Story Preview
Jeden Morgen trottete Rufin, der kleine Fuchs, den Waldweg entlang, um Beeren für das Frühstück zu sammeln. Sein rotbraunes Fell glänzte im gefleckten Sonnenlicht, während er seine Lieblingsmelodie summte. Aber wenn er den alten Teich erreichte, bewegten sich seine Pfoten immer schneller und sein Summen verstummte. Etwas lebte in diesem Wasser—etwas, das er sich nie richtig anzuschauen getraut hatte. Heute fühlte sich anders an. Als Rufin mit fest geschlossenen Augen vorbeihastete, hörte er es: ein sanftes Platschen, dann noch eines. Sein Herz raste. Was auch immer da drin war, es bewegte sich!

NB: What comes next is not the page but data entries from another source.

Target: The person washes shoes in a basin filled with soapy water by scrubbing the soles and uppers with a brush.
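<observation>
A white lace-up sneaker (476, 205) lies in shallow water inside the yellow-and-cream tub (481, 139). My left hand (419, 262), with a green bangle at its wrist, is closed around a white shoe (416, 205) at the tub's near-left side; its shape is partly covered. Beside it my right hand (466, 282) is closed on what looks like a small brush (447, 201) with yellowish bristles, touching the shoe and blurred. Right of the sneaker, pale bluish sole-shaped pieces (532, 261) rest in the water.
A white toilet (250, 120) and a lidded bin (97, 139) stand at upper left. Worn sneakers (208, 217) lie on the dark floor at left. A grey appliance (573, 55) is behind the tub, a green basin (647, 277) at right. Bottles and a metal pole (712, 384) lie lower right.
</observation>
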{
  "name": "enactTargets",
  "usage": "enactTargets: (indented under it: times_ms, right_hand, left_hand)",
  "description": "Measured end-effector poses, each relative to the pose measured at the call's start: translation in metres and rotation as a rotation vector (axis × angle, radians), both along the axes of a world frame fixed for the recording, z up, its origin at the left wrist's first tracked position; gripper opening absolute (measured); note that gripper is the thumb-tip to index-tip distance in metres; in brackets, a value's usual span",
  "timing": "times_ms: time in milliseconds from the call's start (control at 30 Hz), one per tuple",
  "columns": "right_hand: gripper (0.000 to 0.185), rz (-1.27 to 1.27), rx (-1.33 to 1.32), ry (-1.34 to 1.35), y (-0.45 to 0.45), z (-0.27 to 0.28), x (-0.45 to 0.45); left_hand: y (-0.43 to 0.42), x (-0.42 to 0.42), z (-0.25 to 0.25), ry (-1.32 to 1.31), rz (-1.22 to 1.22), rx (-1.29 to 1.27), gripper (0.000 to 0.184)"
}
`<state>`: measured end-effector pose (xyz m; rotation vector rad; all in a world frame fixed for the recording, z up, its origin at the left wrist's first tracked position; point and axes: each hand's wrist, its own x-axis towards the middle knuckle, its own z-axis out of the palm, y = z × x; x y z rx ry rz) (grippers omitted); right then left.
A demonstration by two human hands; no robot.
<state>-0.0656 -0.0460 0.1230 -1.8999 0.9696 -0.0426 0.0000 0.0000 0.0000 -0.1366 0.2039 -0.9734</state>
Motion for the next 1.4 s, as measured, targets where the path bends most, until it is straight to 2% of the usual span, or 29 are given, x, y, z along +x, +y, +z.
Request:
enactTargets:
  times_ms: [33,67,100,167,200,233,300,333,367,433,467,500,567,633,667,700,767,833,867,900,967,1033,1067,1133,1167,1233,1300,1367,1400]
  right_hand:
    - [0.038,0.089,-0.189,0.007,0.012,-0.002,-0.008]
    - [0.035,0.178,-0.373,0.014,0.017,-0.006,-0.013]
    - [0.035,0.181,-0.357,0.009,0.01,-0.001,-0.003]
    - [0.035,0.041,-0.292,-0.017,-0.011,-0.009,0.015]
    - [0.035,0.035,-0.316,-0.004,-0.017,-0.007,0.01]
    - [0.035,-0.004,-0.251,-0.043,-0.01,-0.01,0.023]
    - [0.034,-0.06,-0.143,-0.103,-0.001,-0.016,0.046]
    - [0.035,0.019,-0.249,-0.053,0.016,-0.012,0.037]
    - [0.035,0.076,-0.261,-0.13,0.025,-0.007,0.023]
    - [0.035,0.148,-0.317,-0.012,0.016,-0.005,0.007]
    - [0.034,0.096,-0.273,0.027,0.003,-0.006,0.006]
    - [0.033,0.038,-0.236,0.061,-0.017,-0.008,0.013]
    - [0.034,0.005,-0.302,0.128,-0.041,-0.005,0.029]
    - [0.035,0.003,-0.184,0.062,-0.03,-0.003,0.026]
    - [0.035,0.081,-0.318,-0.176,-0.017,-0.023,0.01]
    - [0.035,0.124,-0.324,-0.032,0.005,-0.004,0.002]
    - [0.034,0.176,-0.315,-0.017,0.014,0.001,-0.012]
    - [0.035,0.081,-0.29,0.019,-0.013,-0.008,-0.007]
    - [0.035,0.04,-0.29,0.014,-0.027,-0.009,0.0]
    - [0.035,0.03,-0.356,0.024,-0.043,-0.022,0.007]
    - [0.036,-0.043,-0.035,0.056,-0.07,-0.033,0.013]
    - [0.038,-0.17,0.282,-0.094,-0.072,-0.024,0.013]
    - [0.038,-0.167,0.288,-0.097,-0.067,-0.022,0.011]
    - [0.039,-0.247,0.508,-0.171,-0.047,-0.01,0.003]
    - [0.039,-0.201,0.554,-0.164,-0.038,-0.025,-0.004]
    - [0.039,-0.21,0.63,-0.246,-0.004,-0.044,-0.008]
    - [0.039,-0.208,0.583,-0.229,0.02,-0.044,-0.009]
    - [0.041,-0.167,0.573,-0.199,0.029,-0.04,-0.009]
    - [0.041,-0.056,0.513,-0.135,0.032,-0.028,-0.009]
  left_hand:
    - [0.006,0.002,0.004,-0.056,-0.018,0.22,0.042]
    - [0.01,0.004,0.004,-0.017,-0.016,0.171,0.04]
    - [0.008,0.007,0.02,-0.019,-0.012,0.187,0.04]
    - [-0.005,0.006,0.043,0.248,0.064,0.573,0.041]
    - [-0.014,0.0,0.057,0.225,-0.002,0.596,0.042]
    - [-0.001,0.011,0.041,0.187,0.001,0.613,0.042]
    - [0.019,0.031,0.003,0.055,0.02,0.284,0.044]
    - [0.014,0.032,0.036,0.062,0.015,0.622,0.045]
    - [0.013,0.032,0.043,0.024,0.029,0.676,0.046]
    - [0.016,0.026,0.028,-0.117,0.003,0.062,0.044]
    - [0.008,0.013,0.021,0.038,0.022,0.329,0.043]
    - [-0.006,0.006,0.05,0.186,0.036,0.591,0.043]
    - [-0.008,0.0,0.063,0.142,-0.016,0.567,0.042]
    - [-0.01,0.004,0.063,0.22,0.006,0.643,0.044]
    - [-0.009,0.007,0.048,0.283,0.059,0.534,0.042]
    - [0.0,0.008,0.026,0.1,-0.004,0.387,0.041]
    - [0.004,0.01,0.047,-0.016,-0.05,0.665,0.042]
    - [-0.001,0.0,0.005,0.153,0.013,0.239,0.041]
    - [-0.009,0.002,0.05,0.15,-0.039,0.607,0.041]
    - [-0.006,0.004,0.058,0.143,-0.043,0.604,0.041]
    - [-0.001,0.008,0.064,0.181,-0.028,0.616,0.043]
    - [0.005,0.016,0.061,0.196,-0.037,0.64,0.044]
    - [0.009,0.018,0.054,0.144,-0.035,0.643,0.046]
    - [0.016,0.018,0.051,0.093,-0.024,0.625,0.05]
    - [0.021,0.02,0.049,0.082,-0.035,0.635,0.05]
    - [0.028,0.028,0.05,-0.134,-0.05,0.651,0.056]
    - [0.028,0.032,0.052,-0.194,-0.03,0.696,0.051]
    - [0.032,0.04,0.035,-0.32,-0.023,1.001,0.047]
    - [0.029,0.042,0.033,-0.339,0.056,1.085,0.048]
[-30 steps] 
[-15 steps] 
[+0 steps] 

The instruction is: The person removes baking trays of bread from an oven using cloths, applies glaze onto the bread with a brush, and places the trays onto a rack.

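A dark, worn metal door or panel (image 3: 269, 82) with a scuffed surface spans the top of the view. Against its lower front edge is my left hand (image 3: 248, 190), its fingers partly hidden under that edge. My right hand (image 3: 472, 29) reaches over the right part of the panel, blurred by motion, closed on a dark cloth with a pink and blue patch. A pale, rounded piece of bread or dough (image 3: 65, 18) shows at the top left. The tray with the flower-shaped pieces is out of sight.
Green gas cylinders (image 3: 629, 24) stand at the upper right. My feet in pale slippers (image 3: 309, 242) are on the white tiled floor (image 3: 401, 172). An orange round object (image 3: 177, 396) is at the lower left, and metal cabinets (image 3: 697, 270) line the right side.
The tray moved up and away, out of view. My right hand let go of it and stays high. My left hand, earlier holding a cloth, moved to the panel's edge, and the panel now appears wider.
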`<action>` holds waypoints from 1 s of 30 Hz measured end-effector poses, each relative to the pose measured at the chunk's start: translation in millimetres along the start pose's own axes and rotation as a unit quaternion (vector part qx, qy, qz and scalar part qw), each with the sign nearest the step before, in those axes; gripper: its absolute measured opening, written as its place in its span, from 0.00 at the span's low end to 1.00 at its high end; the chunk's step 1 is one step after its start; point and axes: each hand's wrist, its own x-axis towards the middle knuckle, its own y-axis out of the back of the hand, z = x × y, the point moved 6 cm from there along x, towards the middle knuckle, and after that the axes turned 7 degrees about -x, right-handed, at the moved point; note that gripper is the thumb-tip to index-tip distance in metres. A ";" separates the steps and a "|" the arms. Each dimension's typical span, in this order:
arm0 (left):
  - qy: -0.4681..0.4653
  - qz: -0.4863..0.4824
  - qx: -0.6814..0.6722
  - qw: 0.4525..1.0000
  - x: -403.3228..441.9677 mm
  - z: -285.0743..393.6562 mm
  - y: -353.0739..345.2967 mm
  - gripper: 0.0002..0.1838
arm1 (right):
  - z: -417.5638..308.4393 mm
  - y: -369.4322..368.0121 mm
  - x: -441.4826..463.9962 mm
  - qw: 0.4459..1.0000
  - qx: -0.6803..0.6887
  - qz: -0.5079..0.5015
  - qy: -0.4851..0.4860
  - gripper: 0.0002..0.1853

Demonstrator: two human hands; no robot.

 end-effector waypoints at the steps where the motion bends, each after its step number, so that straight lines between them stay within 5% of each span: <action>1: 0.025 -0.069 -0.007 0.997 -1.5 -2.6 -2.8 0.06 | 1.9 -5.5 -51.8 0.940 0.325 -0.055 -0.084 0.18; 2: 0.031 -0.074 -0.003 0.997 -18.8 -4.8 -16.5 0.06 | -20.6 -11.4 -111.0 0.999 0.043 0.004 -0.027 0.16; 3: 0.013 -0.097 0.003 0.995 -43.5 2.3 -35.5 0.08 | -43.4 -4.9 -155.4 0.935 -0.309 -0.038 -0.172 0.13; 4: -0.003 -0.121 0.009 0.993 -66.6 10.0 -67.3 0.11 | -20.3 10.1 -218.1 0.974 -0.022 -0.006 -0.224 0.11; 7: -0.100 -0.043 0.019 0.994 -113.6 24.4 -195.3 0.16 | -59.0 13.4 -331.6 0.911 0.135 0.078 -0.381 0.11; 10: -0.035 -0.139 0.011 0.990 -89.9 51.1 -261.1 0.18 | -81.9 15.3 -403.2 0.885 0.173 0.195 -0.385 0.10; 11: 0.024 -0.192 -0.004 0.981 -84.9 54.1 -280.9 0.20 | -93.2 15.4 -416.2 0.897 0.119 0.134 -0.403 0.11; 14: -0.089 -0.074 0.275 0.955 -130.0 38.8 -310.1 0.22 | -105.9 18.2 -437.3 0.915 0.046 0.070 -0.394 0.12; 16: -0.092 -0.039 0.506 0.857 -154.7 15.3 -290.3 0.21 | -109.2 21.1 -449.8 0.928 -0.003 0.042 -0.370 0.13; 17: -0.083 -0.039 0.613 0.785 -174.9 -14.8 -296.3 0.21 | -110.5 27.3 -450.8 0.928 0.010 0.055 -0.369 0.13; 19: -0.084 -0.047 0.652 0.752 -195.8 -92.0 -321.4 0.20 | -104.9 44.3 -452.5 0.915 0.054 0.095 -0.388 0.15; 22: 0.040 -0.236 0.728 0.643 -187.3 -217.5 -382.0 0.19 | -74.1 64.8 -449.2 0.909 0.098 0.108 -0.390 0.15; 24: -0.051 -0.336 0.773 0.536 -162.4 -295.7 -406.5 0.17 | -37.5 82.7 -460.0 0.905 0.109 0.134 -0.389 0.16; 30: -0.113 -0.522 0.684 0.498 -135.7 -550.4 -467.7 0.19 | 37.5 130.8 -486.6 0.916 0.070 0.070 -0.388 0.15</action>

Rufin erstarrte mitten im Schritt, eine Pfote noch in der Luft. Das Platschen ging weiter—sanfte Wellen breiteten sich über die Teichoberfläche aus. „Was hat dieses Geräusch gemacht?" flüsterte er zu sich selbst, seine Stimme kaum lauter als die Brise, die die Blätter über ihm rascheln ließ. Schon seit er ein winziges Fuchskind war, lief er jeden Tag an diesem Teich vorbei, immer rennend, nie hinschauend. Seine Mutter hatte einmal erwähnt, dass etwas dort lebte, aber sie hatte geheimnisvoll gelächelt und das Thema gewechselt. Jetzt, allein auf dem Weg stehend, spürte Rufin eine seltsame Neugier. Vielleicht würde er heute endlich entdecken, welches Wesen den Teich sein Zuhause nannte.